Read more: Regional French airports under threat as auditors question value
Bordeaux controllers had worked half the required hours
Air traffic controllers are among the best-paid civil service workers in France, with average wages of €121,900 a year, according to the site Jobted, which gives information on salaries in most industries.
The BEA report said that air traffic controllers are meant to work in the tower for 984 hours a year.
They are paid for 1,413 hours of work – the difference made up with training, meetings, and breaks away from the control tower.
At the time of the Bordeaux incident, which fell on the last day of the year, the chief of the control tower had registered 527 hours for the year, while the other controller working had registered 598 hours.

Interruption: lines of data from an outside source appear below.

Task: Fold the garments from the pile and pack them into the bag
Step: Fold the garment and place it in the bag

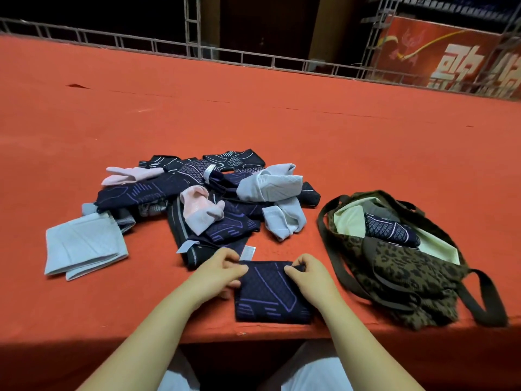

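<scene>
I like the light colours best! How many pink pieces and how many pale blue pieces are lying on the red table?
Pink pieces: 2
Pale blue pieces: 3
Total: 5
A pale edge peeking from under the dark heap might be one more, but I cannot tell.

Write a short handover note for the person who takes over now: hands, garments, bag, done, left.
Left hand and right hand: fingers pinch the far corners of a folded navy garment at the near edge of the red table.
Pile lies beyond it, unfolded; a grey folded piece lies at its left.
Leopard-print bag is open at the right, a navy item inside.
Left: pack this one, fold the pile.
</scene>
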A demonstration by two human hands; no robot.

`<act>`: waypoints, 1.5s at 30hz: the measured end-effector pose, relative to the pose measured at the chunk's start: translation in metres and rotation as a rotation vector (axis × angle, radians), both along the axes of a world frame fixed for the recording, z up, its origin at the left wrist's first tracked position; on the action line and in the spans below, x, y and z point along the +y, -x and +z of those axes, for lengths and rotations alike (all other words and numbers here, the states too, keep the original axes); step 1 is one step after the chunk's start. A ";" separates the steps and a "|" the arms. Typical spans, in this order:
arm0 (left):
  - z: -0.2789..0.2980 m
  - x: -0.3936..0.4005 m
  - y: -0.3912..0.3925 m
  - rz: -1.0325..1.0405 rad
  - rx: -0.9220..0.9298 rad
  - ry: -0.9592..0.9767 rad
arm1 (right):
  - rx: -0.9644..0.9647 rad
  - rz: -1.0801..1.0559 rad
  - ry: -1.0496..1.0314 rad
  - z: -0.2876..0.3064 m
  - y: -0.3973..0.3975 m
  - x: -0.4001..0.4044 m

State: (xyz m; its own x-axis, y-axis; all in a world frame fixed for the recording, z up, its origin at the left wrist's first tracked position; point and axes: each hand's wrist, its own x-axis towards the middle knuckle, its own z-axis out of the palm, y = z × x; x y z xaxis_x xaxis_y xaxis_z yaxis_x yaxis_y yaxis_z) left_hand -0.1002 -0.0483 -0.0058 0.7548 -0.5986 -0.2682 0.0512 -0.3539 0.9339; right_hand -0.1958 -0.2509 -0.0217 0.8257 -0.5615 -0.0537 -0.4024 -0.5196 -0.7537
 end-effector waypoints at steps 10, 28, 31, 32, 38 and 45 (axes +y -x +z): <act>-0.026 0.015 0.018 -0.473 -0.827 -0.293 | -0.068 0.068 0.089 -0.003 -0.018 0.002; -0.019 0.000 0.020 0.023 -0.345 0.064 | -0.173 0.327 0.055 0.001 0.048 0.004; -0.023 0.004 0.022 -0.026 -0.357 -0.019 | -0.219 0.248 -0.035 -0.001 0.044 0.008; -0.022 0.004 0.023 -0.049 -0.389 -0.058 | -0.224 0.209 -0.075 -0.004 0.043 0.009; -0.019 -0.007 0.024 0.081 -0.481 -0.104 | -0.234 0.080 -0.170 -0.013 0.038 0.011; -0.022 -0.024 0.018 0.206 -0.638 -0.270 | -0.149 0.022 0.049 -0.013 0.028 0.005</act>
State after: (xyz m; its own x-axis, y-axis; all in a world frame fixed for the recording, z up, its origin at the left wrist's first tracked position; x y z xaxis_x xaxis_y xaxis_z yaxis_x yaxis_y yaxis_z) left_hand -0.1184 -0.0727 -0.0275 0.9039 -0.4028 0.1437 -0.3845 -0.6182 0.6856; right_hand -0.2235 -0.2457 -0.0344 0.8346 -0.5422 0.0974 -0.2758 -0.5644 -0.7780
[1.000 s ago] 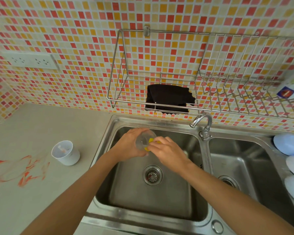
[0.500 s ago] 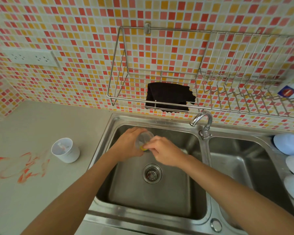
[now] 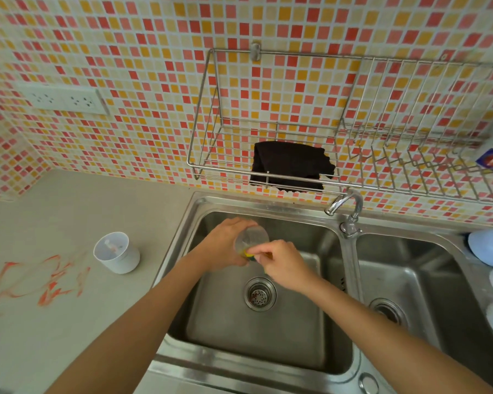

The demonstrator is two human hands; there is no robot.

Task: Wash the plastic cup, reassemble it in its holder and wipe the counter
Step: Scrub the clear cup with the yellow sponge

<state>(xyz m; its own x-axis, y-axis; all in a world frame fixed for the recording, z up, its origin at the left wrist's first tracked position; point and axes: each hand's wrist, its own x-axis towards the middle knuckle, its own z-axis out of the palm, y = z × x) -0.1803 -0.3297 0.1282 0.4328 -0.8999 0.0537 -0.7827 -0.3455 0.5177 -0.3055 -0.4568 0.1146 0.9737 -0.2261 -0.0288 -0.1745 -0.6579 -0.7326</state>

Six weeks after the BEA report was published, there is little sign that its recommendation for clocking on and off has been implemented.
Bordeaux airport refused to comment on the incident.
Report points to ‘unjustified absences’
Requests for a reaction from the Ministry for Ecology, which is responsible for air safety in France, were ignored and the main union for air traffic controllers, SNCTA, also declined to comment on the report.
The BEA report noted that a similar incident took place in 2013, when a private jet was cleared to take off on a closed runway by a controller working in a half-staffed tower.
Also in 2013, a number of incidents at Charles de Gaulle airport outside Paris, where aircraft had come too close to each other, were blamed on control towers being understaffed.
In 2014, the European agency for air safety, AESA, complained that it was impossible to verify the qualifications of French air traffic controllers, because some seemed to do so little work.
A fourth report into the matter by the Cour des comptes in 2021 pointed to “unjustified absences” running at between 25% and 30%.